U.S. Fiscal Path “Unsustainable” with $39T in Liabilities
The U.S. holds $39 trillion in liabilities while only having $4.9 trillion in assets, leading the Department of the Treasury to say “the current fiscal path is unsustainable,” according to a recent report.
The extensive report contains detailed financial information on the state of U.S. finances. There is a section titled “An Unsustainable Fiscal Path,” that explains that “a sustainable fiscal policy is defined as one where the ratio of debt held by the public to GDP (the debt-to-GDP ratio) is stable or declining over the long term.”
The U.S. has a rapidly-increasing debt-to-GDP ratio, along with ballooning mandatory spending on programs like Medicare and Old Age Survivors and Disability Insurance, driving up costs without substantial increases in revenue. These programs are projected to be depleted by 2028 and 2035, respectively.

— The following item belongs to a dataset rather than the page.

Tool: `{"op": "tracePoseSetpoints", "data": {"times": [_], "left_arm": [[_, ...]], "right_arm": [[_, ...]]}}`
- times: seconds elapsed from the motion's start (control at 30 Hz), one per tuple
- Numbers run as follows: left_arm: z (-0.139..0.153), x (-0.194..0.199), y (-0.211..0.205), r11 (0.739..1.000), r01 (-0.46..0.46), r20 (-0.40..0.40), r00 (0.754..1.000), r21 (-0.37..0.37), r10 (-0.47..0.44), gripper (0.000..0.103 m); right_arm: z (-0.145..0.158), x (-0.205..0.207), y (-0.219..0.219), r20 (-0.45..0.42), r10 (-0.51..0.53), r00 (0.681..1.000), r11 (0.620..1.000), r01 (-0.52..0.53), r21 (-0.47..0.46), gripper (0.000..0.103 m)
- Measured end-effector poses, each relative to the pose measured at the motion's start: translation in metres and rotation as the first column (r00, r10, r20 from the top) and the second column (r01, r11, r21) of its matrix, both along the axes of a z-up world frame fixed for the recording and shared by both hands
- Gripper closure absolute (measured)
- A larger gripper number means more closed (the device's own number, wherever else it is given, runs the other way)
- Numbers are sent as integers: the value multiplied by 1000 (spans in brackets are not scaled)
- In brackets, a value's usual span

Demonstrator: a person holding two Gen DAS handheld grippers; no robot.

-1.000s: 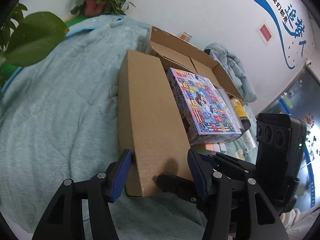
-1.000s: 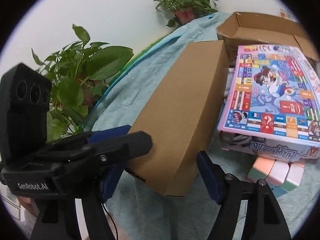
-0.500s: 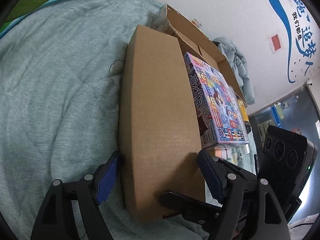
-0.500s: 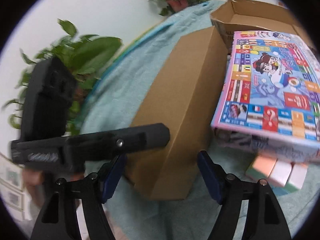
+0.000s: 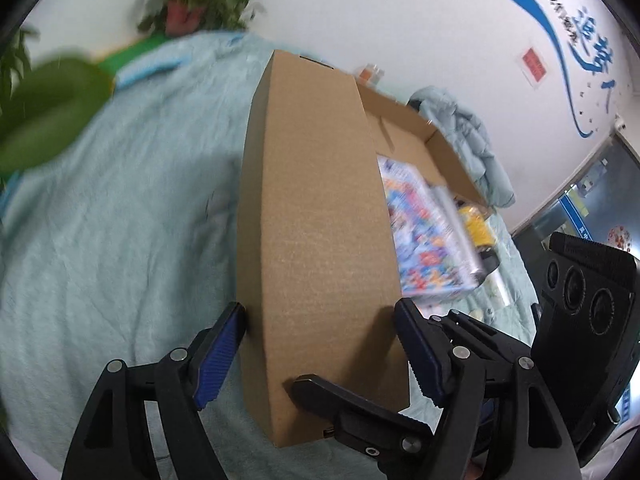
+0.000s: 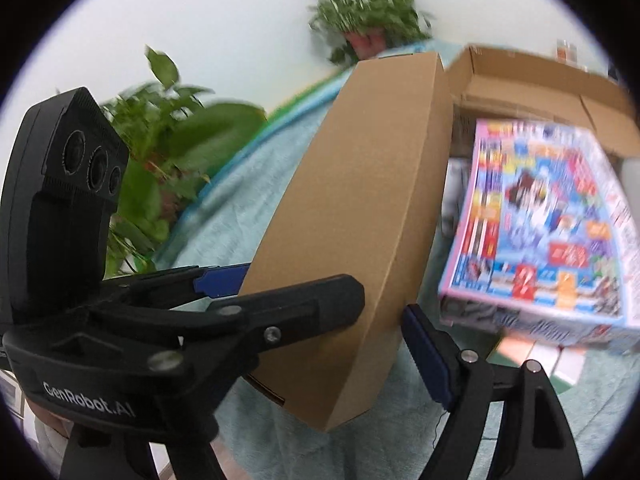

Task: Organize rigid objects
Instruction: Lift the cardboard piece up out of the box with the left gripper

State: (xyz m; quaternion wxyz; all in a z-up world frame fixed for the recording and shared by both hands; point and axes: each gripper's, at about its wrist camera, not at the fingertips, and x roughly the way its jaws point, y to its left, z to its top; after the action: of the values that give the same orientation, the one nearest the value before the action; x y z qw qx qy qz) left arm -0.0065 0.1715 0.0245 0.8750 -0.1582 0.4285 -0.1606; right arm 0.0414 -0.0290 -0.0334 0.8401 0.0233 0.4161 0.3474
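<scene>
A long brown cardboard box point(image 5: 316, 220) lies lengthwise on the teal blanket point(image 5: 120, 220), with its near end between both grippers. My left gripper point(image 5: 320, 308) straddles the box, and a blue pad presses on each long side. In the right wrist view the same box point(image 6: 360, 208) stands between the jaws of my right gripper point(image 6: 316, 320), which are opening. Its right fingertip point(image 6: 416, 328) sits just at the box's edge. Its left finger is hidden behind the left gripper point(image 6: 288, 284). A colourful board game box point(image 6: 552, 232) lies to the right.
An open brown carton point(image 5: 404, 128) stands behind the game box point(image 5: 424, 240), with a yellow bottle point(image 5: 476, 224) beside it. Pastel cubes point(image 6: 560, 360) lie under the game box's near edge. Potted plants point(image 6: 168, 152) line the left side. A jacket point(image 5: 472, 136) lies at the back.
My left gripper opened wider, slid forward around the box's near end and closed on its sides. The right jaws widened a little. Both views have tilted upward and are now blurred.
</scene>
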Motion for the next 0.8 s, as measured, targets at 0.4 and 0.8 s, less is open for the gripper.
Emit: {"op": "tracePoseSetpoints", "data": {"times": [0.4,0.8], "left_arm": [[106,77,-64,984,154,198,966,88,-169,30],[131,237,-100,976,209,161,963,59,-216,30]], "right_arm": [[90,45,-37,242,-131,961,991,124,45,23],[118,161,-66,224,-223,949,974,224,23,23]]}}
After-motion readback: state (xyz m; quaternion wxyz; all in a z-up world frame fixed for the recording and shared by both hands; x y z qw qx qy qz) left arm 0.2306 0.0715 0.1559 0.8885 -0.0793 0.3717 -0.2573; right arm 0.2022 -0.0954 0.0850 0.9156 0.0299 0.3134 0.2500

On the balance sheet, the report shows the U.S. has assets of $4.9 trillion, which include cash, monetary assets, inventory and property, and loans receivable. On the liabilities side, however, the U.S. has $39 trillion in liabilities, which include $24.3 trillion worth of federal debt and interest payable, $12.8 trillion in federal employee and veteran benefits payable, and $1.8 trillion in other liabilities.
This is only one of many measures that show how much financial trouble the U.S. is in, and more people from both sides of the aisle are beginning to issue dire warnings that our current spending habits need to drastically change.